## DATA EXTRACT
• • • •

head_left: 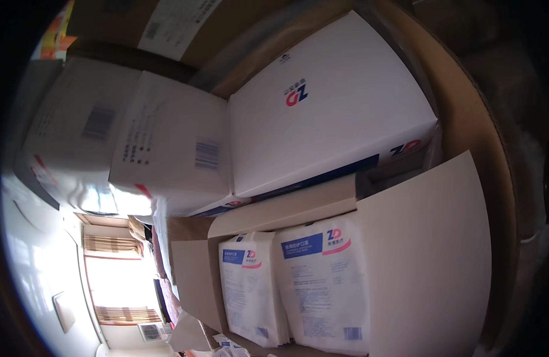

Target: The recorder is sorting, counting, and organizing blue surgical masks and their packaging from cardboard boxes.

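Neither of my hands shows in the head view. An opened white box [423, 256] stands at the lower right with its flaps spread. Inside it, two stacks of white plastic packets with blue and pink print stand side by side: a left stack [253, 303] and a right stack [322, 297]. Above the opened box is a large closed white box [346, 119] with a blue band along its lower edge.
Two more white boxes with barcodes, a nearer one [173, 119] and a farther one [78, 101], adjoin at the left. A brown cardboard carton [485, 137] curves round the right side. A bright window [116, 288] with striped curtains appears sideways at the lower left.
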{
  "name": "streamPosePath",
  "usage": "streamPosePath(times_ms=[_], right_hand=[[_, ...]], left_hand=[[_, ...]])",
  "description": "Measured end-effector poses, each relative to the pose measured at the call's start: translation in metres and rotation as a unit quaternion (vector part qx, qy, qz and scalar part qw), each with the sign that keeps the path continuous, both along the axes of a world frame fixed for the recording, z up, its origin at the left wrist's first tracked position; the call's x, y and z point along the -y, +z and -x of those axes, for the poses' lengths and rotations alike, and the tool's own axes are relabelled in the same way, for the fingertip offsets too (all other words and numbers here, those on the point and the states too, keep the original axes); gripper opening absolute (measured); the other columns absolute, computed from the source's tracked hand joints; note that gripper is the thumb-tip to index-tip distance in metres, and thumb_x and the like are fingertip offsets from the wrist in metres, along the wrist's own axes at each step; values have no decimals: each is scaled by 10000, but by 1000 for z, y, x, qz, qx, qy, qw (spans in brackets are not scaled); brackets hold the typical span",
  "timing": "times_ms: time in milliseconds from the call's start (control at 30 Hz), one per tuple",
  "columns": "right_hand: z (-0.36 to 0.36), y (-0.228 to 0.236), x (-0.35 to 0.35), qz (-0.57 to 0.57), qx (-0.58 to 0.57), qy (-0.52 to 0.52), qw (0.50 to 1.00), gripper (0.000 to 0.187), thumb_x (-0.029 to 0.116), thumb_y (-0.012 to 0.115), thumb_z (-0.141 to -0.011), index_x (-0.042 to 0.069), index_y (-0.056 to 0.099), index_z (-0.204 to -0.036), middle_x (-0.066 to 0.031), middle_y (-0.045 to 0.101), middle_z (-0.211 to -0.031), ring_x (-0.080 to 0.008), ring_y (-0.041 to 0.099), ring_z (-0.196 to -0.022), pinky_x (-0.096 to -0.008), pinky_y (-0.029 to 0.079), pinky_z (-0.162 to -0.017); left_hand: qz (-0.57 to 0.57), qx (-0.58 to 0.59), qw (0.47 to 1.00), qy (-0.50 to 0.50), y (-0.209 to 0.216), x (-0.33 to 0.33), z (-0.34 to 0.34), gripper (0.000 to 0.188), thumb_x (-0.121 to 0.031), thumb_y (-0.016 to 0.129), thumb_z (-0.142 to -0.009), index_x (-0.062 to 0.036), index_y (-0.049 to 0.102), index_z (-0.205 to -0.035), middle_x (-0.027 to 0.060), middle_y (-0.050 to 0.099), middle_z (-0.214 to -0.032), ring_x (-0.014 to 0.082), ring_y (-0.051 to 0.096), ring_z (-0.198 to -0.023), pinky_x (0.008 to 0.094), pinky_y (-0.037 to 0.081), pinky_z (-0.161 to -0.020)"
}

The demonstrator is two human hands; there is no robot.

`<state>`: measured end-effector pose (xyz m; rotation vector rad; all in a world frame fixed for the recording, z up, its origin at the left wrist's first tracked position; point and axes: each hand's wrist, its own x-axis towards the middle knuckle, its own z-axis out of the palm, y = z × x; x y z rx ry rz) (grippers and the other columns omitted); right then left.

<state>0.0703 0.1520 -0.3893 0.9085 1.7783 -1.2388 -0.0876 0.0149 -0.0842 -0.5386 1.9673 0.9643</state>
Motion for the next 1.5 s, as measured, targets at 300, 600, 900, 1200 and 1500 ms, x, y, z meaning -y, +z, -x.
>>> streamPosePath(times_ms=[300,600,900,1200,1500], right_hand=[[7,-5,0,17,-5,-9,1000,316,259,543,-736,8,622,-910,-198,573,-1011,-361,538,-938,-406,414,-825],[2,-8,13,22,-2,-5,1000,310,259,542,-737,12,625,-905,-194,577,-1003,-367,543,-922,-409,416,-817],[-38,7,42,0,-25,38,999,305,260,541,-739,16,628,-901,-191,581,-994,-372,547,-905,-411,419,-810],[-56,59,90,-18,-110,171,979,276,216,535,-737,2,621,-889,-210,581,-965,-373,555,-891,-413,436,-773],[-101,280,-16,-59,-338,-18,939,178,172,477,-833,38,537,-934,-179,573,-875,-339,548,-823,-359,430,-690]], left_hand=[[30,2,999,10,2,-19,1,168,-129,517,-836,-29,520,-971,74,519,-967,176,472,-917,320,387,-814],[34,20,999,14,-3,-16,0,223,-155,529,-833,-24,519,-1014,73,527,-989,168,474,-938,313,383,-838],[-27,3,999,-28,-7,21,-21,279,-181,542,-831,-19,517,-1057,72,536,-1011,160,477,-958,307,378,-861],[-164,-57,977,-122,-7,45,-33,312,-197,528,-847,-17,505,-1101,19,545,-963,102,489,-888,254,401,-805],[-320,-221,912,-131,34,57,-47,267,-175,509,-869,-30,519,-1092,-2,557,-943,77,486,-873,222,392,-790]])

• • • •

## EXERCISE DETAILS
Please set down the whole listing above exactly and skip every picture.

## WRITTEN RESPONSE
head_left: 

Target: The recorder is sorting, counting, and organizing blue surgical masks and their packaging from cardboard boxes.

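Neither of my hands shows in the head view. An opened white box [423, 256] stands at the lower right with its flaps spread. Inside it, two stacks of white plastic packets with blue and pink print stand side by side: a left stack [253, 303] and a right stack [322, 297]. Above the opened box is a large closed white box [346, 119] with a blue band along its lower edge.
Two more white boxes with barcodes, a nearer one [173, 119] and a farther one [78, 101], adjoin at the left. A brown cardboard carton [485, 137] curves round the right side. A bright window [116, 288] with striped curtains appears sideways at the lower left.
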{
  "name": "streamPosePath",
  "usage": "streamPosePath(times_ms=[_], right_hand=[[_, ...]], left_hand=[[_, ...]])",
  "description": "Measured end-effector poses, each relative to the pose measured at the call's start: translation in metres and rotation as a unit quaternion (vector part qx, qy, qz and scalar part qw), each with the sign that keeps the path continuous, both along the axes of a world frame fixed for the recording, z up, its origin at the left wrist's first tracked position; the call's x, y and z point along the -y, +z and -x of those axes, for the poses' lengths and rotations alike, and the tool's own axes are relabelled in the same way, for the fingertip offsets too (all other words and numbers here, those on the point and the states too, keep the original axes); gripper opening absolute (measured); the other columns absolute, computed from the source's tracked hand joints; note that gripper is the thumb-tip to index-tip distance in metres, and thumb_x and the like are fingertip offsets from the wrist in metres, along the wrist's own axes at each step; values have no decimals: each is scaled by 10000, but by 1000 for z, y, x, qz, qx, qy, qw (spans in brackets are not scaled); brackets hold the typical span",
  "timing": "times_ms: time in milliseconds from the call's start (control at 30 Hz), one per tuple",
  "columns": "right_hand: z (-0.36 to 0.36), y (-0.228 to 0.236), x (-0.35 to 0.35), qz (-0.57 to 0.57), qx (-0.58 to 0.57), qy (-0.52 to 0.52), qw (0.50 to 1.00), gripper (0.000 to 0.187), thumb_x (-0.029 to 0.116), thumb_y (-0.012 to 0.115), thumb_z (-0.141 to -0.011), index_x (-0.042 to 0.069), index_y (-0.056 to 0.099), index_z (-0.204 to -0.036), middle_x (-0.066 to 0.031), middle_y (-0.045 to 0.101), middle_z (-0.211 to -0.031), ring_x (-0.080 to 0.008), ring_y (-0.041 to 0.099), ring_z (-0.196 to -0.022), pinky_x (-0.096 to -0.008), pinky_y (-0.029 to 0.079), pinky_z (-0.162 to -0.017); left_hand: qz (-0.57 to 0.57), qx (-0.58 to 0.59), qw (0.47 to 1.00), qy (-0.50 to 0.50), y (-0.209 to 0.216), x (-0.33 to 0.33), z (-0.34 to 0.34), gripper (0.000 to 0.188), thumb_x (-0.121 to 0.031), thumb_y (-0.016 to 0.129), thumb_z (-0.142 to -0.009), index_x (-0.062 to 0.036), index_y (-0.049 to 0.102), index_z (-0.205 to -0.035), middle_x (-0.027 to 0.060), middle_y (-0.050 to 0.099), middle_z (-0.214 to -0.032), ring_x (-0.014 to 0.082), ring_y (-0.051 to 0.096), ring_z (-0.198 to -0.023), pinky_x (0.008 to 0.094), pinky_y (-0.037 to 0.081), pinky_z (-0.161 to -0.020)"
}

The demonstrator is two human hands; there is no robot.

`<state>`: measured end-effector pose (xyz m; rotation vector rad; all in a world frame fixed for the recording, z up, its origin at the left wrist's first tracked position; point and axes: each hand's wrist, its own x-axis towards the middle knuckle, its own z-axis out of the palm, y = z × x; x y z rx ry rz) (grippers and the other columns omitted); right then left.

<state>0.0703 0.1520 -0.3893 0.9085 1.7783 -1.2388 -0.0876 0.0149 -0.0842 -0.5386 1.9673 0.9643</state>
Motion for the next 1.5 s, as measured, targets at 300, 600, 900, 1200 and 1500 ms, x, y, z meaning -y, +z, -x.
>>> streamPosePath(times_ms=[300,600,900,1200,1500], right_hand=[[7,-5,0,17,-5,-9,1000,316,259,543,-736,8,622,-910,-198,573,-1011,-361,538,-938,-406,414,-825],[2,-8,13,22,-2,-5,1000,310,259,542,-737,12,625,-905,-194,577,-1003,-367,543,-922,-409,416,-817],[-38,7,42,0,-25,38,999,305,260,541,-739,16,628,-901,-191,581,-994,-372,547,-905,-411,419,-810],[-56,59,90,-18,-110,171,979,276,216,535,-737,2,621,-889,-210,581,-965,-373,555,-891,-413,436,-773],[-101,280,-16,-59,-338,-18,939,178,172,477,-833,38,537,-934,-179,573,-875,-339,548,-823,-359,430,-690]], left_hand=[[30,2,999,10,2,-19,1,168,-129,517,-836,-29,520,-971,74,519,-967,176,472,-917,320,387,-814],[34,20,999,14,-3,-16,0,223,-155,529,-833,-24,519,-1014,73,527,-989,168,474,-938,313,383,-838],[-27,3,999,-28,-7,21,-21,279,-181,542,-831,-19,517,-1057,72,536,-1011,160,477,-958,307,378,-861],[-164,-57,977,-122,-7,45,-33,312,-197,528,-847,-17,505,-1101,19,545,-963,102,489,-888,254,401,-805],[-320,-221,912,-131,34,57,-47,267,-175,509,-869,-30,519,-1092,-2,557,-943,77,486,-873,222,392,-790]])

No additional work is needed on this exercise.